To improve shopping by recognizing products on shelves or tracking customer behavior in stores.
Syntax
Computer Vision
No fixed syntax since applications vary, but common steps include:
1. Collect images or video data
2. Use a computer vision model (like CNN) to analyze data
3. Get predictions or detections from the model
4. Use results to make decisions or actions

Models like Convolutional Neural Networks (CNNs) are often used for image tasks.

Data quality and labeling are very important for good results.

Examples
This predicts objects like cars, pedestrians, and traffic signs in a road image.
Computer Vision
# Example: Detecting objects in a driving scene
model.predict(image_of_road)
This predicts if an X-ray shows signs of disease or is normal.
Computer Vision
# Example: Classifying medical images
model.predict(xray_image)
This detects and counts different products to help manage inventory.
Computer Vision
# Example: Counting products on a shelf
model.detect(products_shelf_image)
Sample Model

This program uses a ready-made computer vision model to classify an image.
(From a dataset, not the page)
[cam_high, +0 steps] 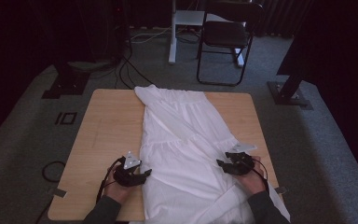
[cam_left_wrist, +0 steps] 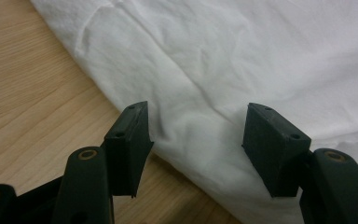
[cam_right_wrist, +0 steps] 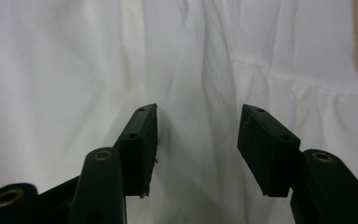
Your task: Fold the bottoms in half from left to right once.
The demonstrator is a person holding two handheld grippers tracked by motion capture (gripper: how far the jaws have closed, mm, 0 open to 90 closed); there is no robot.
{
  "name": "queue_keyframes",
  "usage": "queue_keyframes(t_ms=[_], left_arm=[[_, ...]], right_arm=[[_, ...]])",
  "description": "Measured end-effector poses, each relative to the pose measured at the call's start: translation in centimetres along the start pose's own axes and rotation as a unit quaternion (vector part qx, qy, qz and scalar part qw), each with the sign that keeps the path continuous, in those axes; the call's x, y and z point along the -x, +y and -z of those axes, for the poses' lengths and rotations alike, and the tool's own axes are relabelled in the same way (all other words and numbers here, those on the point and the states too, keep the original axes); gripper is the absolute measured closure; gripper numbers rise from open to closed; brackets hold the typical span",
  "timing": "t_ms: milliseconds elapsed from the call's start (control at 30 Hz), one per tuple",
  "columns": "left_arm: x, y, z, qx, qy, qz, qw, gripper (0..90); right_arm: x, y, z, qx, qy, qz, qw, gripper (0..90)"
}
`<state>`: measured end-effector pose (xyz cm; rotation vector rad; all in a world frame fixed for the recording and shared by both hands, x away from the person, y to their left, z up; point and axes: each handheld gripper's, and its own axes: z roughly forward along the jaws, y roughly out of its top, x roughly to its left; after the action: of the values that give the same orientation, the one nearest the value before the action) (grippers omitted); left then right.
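Observation:
A long white garment (cam_high: 182, 140) lies spread down the middle of the wooden table (cam_high: 107, 126), its lower end hanging over the near edge. My left gripper (cam_high: 145, 174) rests at the cloth's left edge, open, and the hem of the white garment (cam_left_wrist: 223, 70) lies between and beyond its jaws. My right gripper (cam_high: 220, 164) sits on the cloth's right side, open, its jaws spread over the white garment (cam_right_wrist: 74, 70) with nothing clamped. A person's hands and dark sleeves hold both grippers.
Bare wood of the table (cam_left_wrist: 23, 93) lies left of the cloth. A black folding chair (cam_high: 226, 37) and a white post (cam_high: 172, 32) stand on the grey carpet beyond the table. Cables (cam_high: 126, 70) run over the floor at the back left.

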<state>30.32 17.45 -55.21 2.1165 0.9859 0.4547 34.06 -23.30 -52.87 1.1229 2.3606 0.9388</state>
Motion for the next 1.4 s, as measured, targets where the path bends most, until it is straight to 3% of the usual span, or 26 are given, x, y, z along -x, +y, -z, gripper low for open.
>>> queue_keyframes(t_ms=[33, 67, 100, 133, 167, 200, 267, 300, 333, 433, 533, 633, 733, 800, 900, 933, 1033, 1100, 1133, 1167, 1200, 1233, 1267, 1333, 1400], left_arm=[[0.2, 0.0, -0.2, -0.004, 0.0, -0.005, 1.0, 41.2], [0.2, 0.0, -0.2, -0.004, 0.0, -0.005, 1.0, 41.2], [0.4, 0.0, -0.3, -0.008, 0.0, -0.01, 0.9999, 41.2], [0.4, 0.0, -0.4, -0.01, -0.001, -0.011, 0.9999, 41.2], [0.4, 0.0, -0.4, -0.01, -0.001, -0.011, 0.9999, 41.2], [0.5, 0.0, -0.5, -0.013, -0.006, -0.01, 0.9999, 41.2], [0.7, -0.1, -0.7, -0.017, -0.014, -0.013, 0.9997, 41.1], [1.3, 0.0, -0.9, -0.021, -0.008, -0.03, 0.9993, 40.6], [1.4, 0.0, -1.0, -0.023, -0.013, -0.028, 0.9993, 40.7], [1.6, 0.2, -1.2, -0.021, -0.015, -0.029, 0.9992, 40.3], [1.6, 0.5, -1.4, -0.026, -0.006, -0.034, 0.9991, 40.0], [1.5, 1.3, -1.6, -0.011, -0.004, -0.022, 0.9997, 40.0], [1.4, 2.6, -2.4, 0.007, -0.004, -0.013, 0.9999, 38.2], [1.3, 3.5, -3.2, 0.015, -0.005, 0.001, 0.9999, 37.3], [1.2, 4.7, -4.4, 0.023, -0.013, 0.022, 0.9994, 36.7], [1.3, 4.9, -4.7, 0.021, -0.015, 0.027, 0.9993, 36.6], [2.2, 5.4, -5.6, 0.005, -0.015, 0.02, 0.9997, 36.5], [3.0, 5.3, -6.2, -0.021, -0.002, 0.005, 0.9998, 39.3], [3.2, 5.1, -6.4, -0.023, -0.002, -0.001, 0.9997, 44.5], [3.4, 5.0, -6.3, -0.019, -0.008, -0.004, 0.9998, 48.4], [3.3, 5.1, -6.2, -0.023, -0.013, -0.007, 0.9996, 61.6], [3.3, 5.1, -6.0, -0.029, -0.004, -0.009, 0.9995, 71.8], [3.2, 5.1, -5.9, -0.03, 0.001, -0.014, 0.9995, 82.8], [2.5, 4.8, -5.3, -0.032, -0.001, -0.011, 0.9994, 86.4], [1.3, 4.4, -4.3, -0.025, 0.006, 0.003, 0.9997, 87.1]], right_arm=[[0.5, 0.1, -0.5, -0.017, -0.011, 0.013, 0.9997, 82.7], [0.5, 0.1, -0.5, -0.017, -0.011, 0.013, 0.9997, 82.7], [1.3, 0.3, 1.0, 0.006, -0.034, -0.005, 0.9994, 88.2], [1.8, 0.5, 2.3, 0.031, -0.041, -0.014, 0.9986, 88.4], [1.8, 0.5, 2.3, 0.031, -0.041, -0.014, 0.9986, 88.4], [2.2, 0.7, 3.7, 0.056, -0.052, -0.02, 0.9969, 88.4], [3.5, 1.0, 7.0, 0.105, -0.085, -0.036, 0.9901, 88.3], [4.1, 1.0, 8.1, 0.122, -0.104, -0.05, 0.9858, 88.2], [4.7, 0.9, 8.6, 0.123, -0.115, -0.061, 0.9838, 88.2], [6.6, -0.5, 7.6, 0.092, -0.125, -0.087, 0.9841, 88.1], [8.1, -3.0, 4.1, 0.023, -0.121, -0.103, 0.987, 87.5], [8.9, -5.1, 2.0, -0.007, -0.109, -0.127, 0.9859, 84.1], [9.0, -5.7, 1.7, -0.014, -0.108, -0.133, 0.9851, 74.8], [8.8, -5.5, 2.4, -0.006, -0.122, -0.135, 0.9833, 64.2], [8.1, -4.5, 4.3, 0.043, -0.125, -0.136, 0.9819, 55.0], [7.5, -4.0, 5.0, 0.063, -0.113, -0.13, 0.983, 52.5], [6.3, -3.0, 5.3, 0.084, -0.07, -0.116, 0.9872, 45.7], [5.7, -2.7, 4.4, 0.072, -0.045, -0.112, 0.9901, 42.0], [5.5, -2.7, 3.3, 0.041, -0.041, -0.1, 0.9932, 41.5], [5.4, -2.7, 2.7, 0.019, -0.049, -0.09, 0.9946, 43.0], [5.4, -2.8, 1.9, -0.007, -0.071, -0.075, 0.9946, 49.6], [5.6, -3.0, 1.5, -0.024, -0.092, -0.069, 0.993, 57.8], [6.3, -3.3, 1.5, -0.021, -0.095, -0.091, 0.9911, 68.5], [7.5, -3.7, 2.4, 0.005, -0.094, -0.131, 0.9869, 77.6], [8.5, -4.1, 4.0, 0.035, -0.1, -0.162, 0.9811, 80.0]])
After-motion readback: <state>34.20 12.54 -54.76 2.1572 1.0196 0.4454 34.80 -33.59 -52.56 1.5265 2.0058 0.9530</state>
It shows the top 3 guesses with their confidence. This is similar to how CV helps recognize objects in driving, medical, or retail images.

Computer Vision
import cv2
import numpy as np
from tensorflow.keras.applications.mobilenet_v2 import MobileNetV2, preprocess_input, decode_predictions

# Load a pre-trained model for image classification
model = MobileNetV2(weights='imagenet')

# Load an example image (replace with your own image path)
image_path = 'elephant.jpg'
image = cv2.imread(image_path)
image_resized = cv2.resize(image, (224, 224))
image_rgb = cv2.cvtColor(image_resized, cv2.COLOR_BGR2RGB)
image_array = np.expand_dims(image_rgb, axis=0)
image_preprocessed = preprocess_input(image_array)

# Predict the image class
predictions = model.predict(image_preprocessed)
results = decode_predictions(predictions, top=3)[0]

# Print top 3 predictions
for i, (imagenetID, label, prob) in enumerate(results):
    print(f"{i+1}. {label}: {prob*100:.2f}%")
OutputSuccess
Important Notes

Real-world CV applications often need custom models trained on specific data.
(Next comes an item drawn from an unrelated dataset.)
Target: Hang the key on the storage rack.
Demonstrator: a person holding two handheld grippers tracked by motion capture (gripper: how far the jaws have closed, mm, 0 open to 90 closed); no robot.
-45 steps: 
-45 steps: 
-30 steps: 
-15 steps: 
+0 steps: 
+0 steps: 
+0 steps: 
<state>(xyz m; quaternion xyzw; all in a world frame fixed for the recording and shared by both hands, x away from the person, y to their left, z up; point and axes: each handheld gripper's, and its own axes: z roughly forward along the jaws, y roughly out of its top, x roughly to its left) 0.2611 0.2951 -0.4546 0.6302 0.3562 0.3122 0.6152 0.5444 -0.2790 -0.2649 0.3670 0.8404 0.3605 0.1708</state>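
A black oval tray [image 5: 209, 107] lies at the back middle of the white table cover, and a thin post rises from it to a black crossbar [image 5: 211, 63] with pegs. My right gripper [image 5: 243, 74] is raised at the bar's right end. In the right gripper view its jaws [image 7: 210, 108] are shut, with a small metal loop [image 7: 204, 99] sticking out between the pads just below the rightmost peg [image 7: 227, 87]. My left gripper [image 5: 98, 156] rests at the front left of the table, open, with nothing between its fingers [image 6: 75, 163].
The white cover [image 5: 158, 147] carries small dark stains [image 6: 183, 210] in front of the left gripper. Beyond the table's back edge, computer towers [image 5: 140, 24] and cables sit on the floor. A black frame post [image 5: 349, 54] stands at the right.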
Good lighting and clear images improve model accuracy.

Ethical use and privacy are important when using CV in sensitive areas like medical or retail.

Summary

Computer vision helps machines understand images to assist in many fields.

It is used in autonomous driving to see the road, in medicine to analyze scans, and in retail to track products.

Pre-trained models can quickly show how CV works, but real tasks often need custom training.